3. Spatio-Temporal Decoder (STD): Motion-Aware Temporal Attention
Independent per-frame decoding causes flickering. STD is based on DPT upsampling to full resolution, with motion-aware temporal self-attention embedded in the upsampling blocks to jointly process fused tokens and adjacent reference frames. To capture cross-frame pose changes, a relative pose encoder embeds relative camera poses into the feature stream before temporal attention. Absolute positional embeddings are used to capture inter-frame relationships. Absolute metric depth is recovered by log-space rescaling of the sigmoid output within the cost volume boundaries \([d_{min}, d_{max}]\): $\(\hat D(t) = \exp(\log d_{min} + \log(d_{max}/d_{min})\cdot \sigma(x(t)))\)$ This allows the absolute scale to propagate smoothly along the video.
Loss & Training¶
The model uses supervision from [28]: L1 loss on log-depth \(L_{depth}\), gradient loss \(L_{grad}\), and normal loss \(L_{normals}\). Temporal stability is enforced via a temporal loss \(L_{temporal}\) from [8], which penalizes inconsistent depth changes between adjacent frames: \(L = \alpha(L_{depth}+L_{grad}+L_{normals}) + \beta L_{temporal}\), with \(\alpha=\beta=1\). Training is performed on four synthetic MVS datasets (TartanAir, TartanGround, VKITTI2, MVS-Synth). Sparse prompts are synthesized by back-projecting ground truth depth with added noise. During training, each prior modality is randomly dropped (p=0.5) to encourage robustness to partial inputs.
Key Experimental Results¶
Main Results¶
Zero-shot evaluation was conducted on three unseen datasets (KITTI/DDAD using 16-beam and Waymo using 8-beam LiDAR prompts). Metrics: MAE (meters), AbsRel (%), and \(\tau < 1.25\) (%).

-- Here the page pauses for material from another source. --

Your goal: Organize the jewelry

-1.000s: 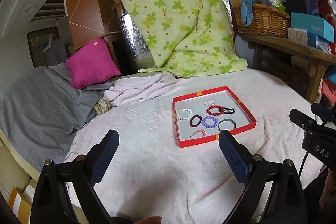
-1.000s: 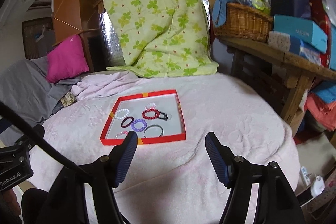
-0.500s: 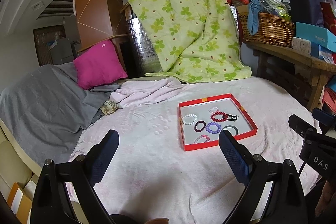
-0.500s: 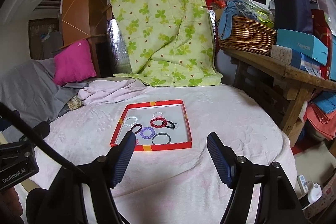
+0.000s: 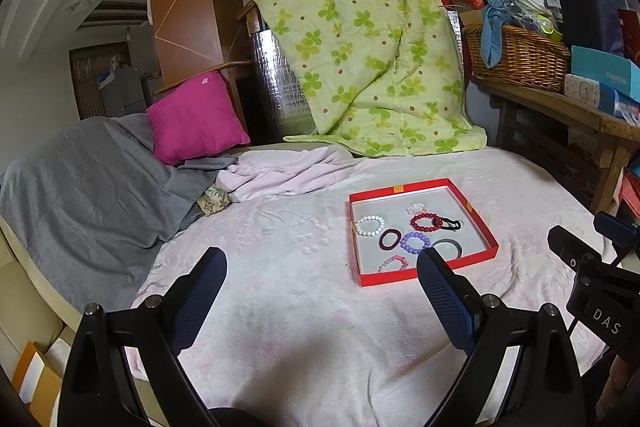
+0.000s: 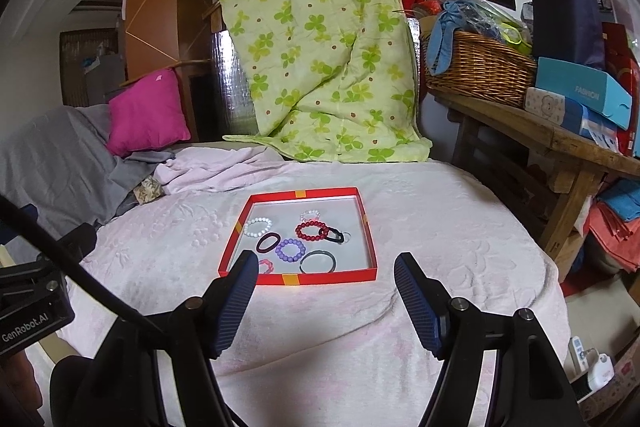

| Dataset | Metric | DriveMVS (Ours) | Second Best (w/ Prompt) | General MVS (No Prompt) |
|---|---|---|---|---|
| KITTI | MAE / AbsRel / τ | 0.49 / 2.56 / 98.78 | PriorDA 0.61 / 2.98 / 98.57 | MVSAnywhere 1.78 / 10.48 / 90.91 |
| DDAD | MAE / AbsRel / τ | 2.64 / 5.45 / 95.25 | PriorDA 2.79 / 5.82 / 94.50 | MVSAnywhere 4.18 / 10.16 / 91.71 |
| Waymo | MAE / AbsRel / τ | 1.24 / 4.46 / 95.95 | Marigold-DC 1.94 / 8.04 / 91.98 | MVSAnywhere 3.30 / 11.43 / 89.80 |
The model achieved the top rank across all datasets, demonstrating significant advantages over feed-forward, monocular, and prompted monocular paradigms.
Ablation Study¶
Ablation on KITTI for the three modules and two losses:
| Config | PACV | TCC | STD | \(L_t\) | AbsRel↓ | τ↑ | TAE↓ |
|---|---|---|---|---|---|---|---|
| Baseline | 10.37 | 91.05 | 0.338 | ||||
| Hybrid | ✓ | ✓ | 4.11 | 97.84 | 0.338 | ||
| Ours Full | ✓ | ✓ | ✓ | ✓ | 2.56 | 98.78 | 0.296 |
Key Findings¶
- PACV + TCC drive metric accuracy: Introducing prompt-anchored cost volumes and triple-cue fusion reduced AbsRel from 10.37 to 4.11, proving that explicit absolute scale injection is the key to accuracy gains.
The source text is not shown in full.